Problem details = Search the data below for the word "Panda" and report how many lines contain it, with no added words.

######

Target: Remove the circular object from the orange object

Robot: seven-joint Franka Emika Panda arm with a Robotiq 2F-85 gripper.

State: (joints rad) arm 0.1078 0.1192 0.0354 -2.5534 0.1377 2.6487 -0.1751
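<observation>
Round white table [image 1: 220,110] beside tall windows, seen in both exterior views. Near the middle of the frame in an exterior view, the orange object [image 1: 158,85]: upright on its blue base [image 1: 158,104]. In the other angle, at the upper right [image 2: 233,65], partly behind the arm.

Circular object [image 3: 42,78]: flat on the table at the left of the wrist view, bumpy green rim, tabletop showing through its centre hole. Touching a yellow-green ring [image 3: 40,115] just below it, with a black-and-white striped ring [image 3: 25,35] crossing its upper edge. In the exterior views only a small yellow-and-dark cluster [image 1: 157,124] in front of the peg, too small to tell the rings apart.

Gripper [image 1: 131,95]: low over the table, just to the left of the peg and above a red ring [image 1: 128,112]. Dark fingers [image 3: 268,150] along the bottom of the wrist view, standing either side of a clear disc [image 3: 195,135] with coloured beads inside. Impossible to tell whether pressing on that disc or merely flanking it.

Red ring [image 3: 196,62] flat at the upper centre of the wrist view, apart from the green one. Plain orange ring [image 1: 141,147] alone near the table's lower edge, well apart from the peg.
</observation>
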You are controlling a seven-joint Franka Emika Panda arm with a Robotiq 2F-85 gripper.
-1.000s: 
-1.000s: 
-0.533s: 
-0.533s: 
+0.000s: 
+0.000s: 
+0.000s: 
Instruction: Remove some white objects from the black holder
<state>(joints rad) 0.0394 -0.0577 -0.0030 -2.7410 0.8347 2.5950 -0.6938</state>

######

Reply = 2